• **Assigned task**: The listing below holds a line with "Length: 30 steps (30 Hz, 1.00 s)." and a line with "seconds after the". Reproduce those two lines exactly, plus everything between them.

• **Material shown**:
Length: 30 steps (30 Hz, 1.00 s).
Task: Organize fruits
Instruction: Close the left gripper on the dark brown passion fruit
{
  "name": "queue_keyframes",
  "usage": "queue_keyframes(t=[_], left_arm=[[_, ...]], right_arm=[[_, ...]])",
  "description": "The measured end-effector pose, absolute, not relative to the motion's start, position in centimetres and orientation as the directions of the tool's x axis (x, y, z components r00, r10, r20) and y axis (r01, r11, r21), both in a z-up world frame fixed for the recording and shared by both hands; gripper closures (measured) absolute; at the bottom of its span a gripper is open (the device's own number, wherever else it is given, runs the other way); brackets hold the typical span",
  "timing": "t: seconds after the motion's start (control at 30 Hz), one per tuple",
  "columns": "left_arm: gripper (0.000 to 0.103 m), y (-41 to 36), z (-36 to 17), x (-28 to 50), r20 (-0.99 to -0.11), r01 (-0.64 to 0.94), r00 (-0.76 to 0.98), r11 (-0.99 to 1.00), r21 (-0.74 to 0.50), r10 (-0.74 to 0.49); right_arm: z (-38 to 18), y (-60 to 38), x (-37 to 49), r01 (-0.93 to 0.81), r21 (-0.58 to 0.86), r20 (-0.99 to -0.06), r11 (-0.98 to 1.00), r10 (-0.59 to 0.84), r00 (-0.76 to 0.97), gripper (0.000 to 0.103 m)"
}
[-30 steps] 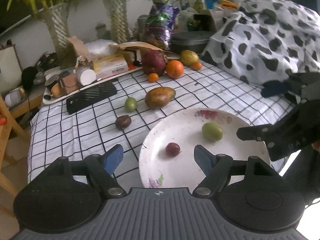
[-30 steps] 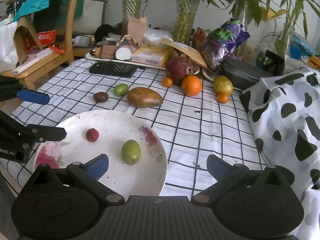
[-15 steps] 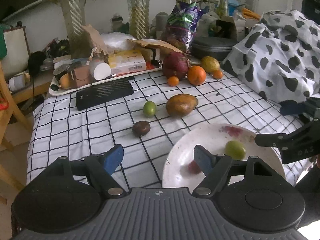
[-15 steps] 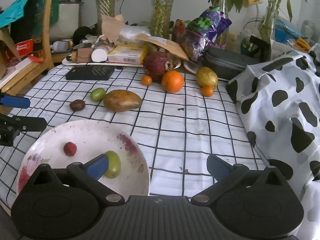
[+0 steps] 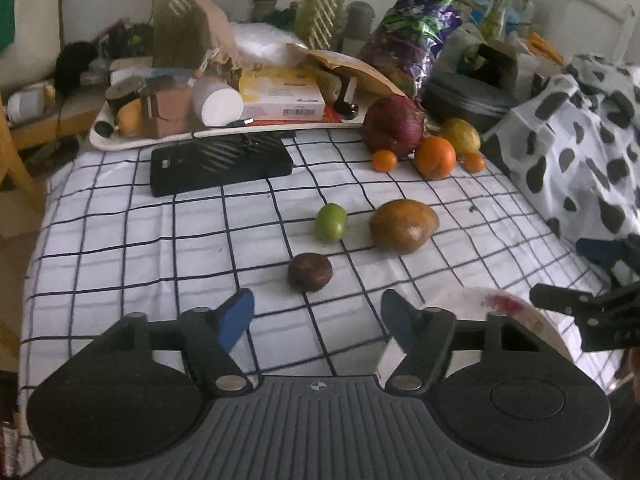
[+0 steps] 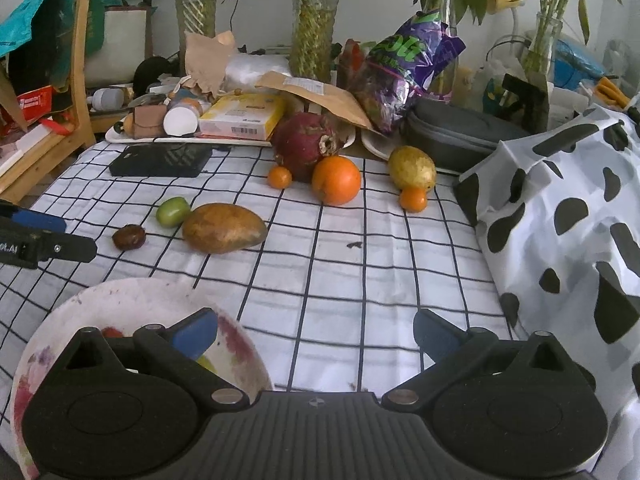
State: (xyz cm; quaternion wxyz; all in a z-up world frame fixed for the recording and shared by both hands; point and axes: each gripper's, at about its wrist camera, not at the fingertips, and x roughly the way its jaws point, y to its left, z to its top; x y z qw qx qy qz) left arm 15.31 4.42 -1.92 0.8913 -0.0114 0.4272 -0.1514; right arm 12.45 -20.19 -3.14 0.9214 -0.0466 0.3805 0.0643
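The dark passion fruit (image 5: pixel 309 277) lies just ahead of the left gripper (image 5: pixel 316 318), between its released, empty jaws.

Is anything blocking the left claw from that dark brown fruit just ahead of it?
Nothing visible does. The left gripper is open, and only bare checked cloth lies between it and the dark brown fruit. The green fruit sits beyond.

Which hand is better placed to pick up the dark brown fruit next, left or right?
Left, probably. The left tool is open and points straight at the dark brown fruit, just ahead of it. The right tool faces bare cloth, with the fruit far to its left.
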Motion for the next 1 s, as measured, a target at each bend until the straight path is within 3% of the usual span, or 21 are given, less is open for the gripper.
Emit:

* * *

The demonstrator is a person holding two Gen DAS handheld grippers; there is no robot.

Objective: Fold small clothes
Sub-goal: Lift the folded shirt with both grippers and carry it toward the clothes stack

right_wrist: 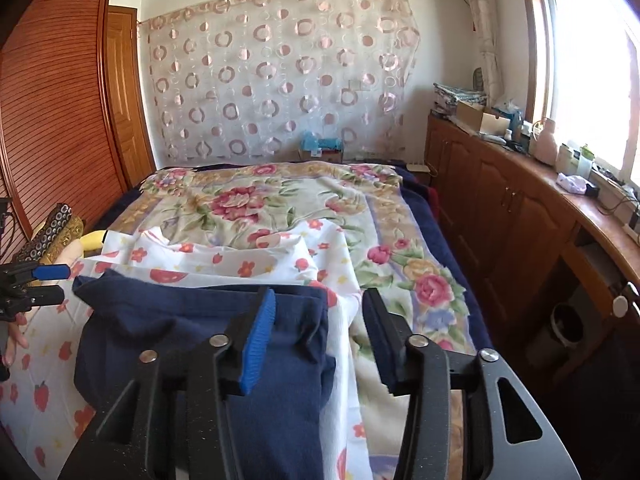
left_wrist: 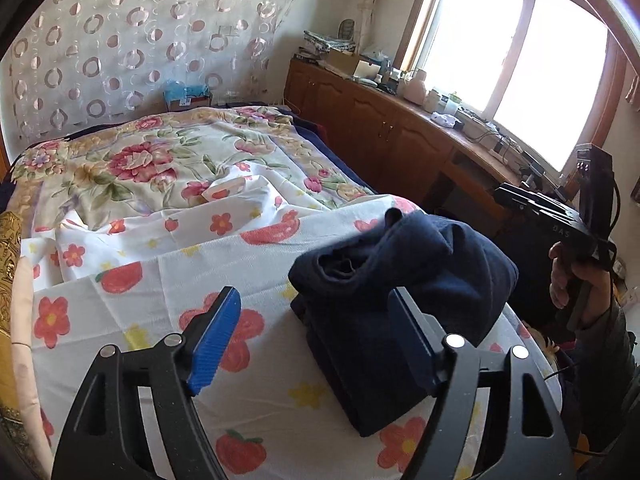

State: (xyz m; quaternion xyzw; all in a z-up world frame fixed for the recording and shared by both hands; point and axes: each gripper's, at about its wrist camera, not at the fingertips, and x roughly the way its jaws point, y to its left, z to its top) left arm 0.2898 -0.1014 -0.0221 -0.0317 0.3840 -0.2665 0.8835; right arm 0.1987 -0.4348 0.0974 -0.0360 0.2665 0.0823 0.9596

• **Exercise answer**:
Length: 30 steps (30 Hz, 1.00 s).
Task: Organize fruits
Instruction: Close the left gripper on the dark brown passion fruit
{
  "name": "queue_keyframes",
  "usage": "queue_keyframes(t=[_], left_arm=[[_, ...]], right_arm=[[_, ...]])",
  "description": "The measured end-effector pose, absolute, not relative to the motion's start, position in centimetres and orientation as the directions of the tool's x axis (x, y, z components r00, r10, r20) and y axis (r01, r11, r21), both in a z-up world frame fixed for the recording and shared by both hands; gripper closures (measured) absolute; at the bottom of its span a gripper is open (the device's own number, wherever else it is given, runs the other way); brackets hold the typical span",
  "timing": "t: seconds after the motion's start (control at 30 Hz), one per tuple",

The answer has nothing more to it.